Beginning with the first line and ending with the one containing "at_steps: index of", copy the lines of the listing below exactly; omit everything else.

*** Opening of INFORMATION SHOWN ***

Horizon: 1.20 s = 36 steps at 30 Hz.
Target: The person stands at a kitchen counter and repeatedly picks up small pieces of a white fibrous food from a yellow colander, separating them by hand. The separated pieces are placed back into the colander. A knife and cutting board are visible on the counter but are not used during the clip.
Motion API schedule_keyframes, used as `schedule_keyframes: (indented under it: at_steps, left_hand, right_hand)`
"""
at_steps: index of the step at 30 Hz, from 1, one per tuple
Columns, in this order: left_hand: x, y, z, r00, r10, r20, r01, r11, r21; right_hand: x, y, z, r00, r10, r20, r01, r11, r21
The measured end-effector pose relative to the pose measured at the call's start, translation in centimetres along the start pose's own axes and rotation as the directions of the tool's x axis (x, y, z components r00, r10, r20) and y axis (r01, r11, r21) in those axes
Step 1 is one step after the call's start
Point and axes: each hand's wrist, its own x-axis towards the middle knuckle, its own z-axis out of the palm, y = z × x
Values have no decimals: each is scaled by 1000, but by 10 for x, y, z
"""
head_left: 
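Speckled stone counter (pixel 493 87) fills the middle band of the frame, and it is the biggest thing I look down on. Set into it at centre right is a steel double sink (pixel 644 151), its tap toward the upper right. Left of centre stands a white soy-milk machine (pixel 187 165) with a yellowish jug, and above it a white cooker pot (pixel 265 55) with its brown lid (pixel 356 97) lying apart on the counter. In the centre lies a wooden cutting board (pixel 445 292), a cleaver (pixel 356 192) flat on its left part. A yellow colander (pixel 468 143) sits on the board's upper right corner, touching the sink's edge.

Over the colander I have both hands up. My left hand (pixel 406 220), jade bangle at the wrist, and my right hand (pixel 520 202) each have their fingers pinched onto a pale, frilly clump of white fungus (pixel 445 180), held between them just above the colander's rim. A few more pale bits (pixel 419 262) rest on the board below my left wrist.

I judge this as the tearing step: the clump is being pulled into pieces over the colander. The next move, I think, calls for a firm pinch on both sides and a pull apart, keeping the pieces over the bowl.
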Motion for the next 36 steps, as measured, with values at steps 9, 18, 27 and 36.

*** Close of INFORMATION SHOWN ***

**RESPONSE TO THIS EXERCISE:**
Horizon: 1.20 s = 36 steps at 30 Hz.
Target: The person stands at a kitchen counter and repeatedly picks up small pieces of a white fibrous food from a yellow colander, separating them by hand. The separated pieces are placed back into the colander. A knife and cutting board are visible on the counter but are not used during the clip.
Motion API schedule_keyframes, used as `schedule_keyframes: (indented under it: at_steps, left_hand, right_hand)`
"""
at_steps: index of the step at 30 Hz, from 1, one per tuple

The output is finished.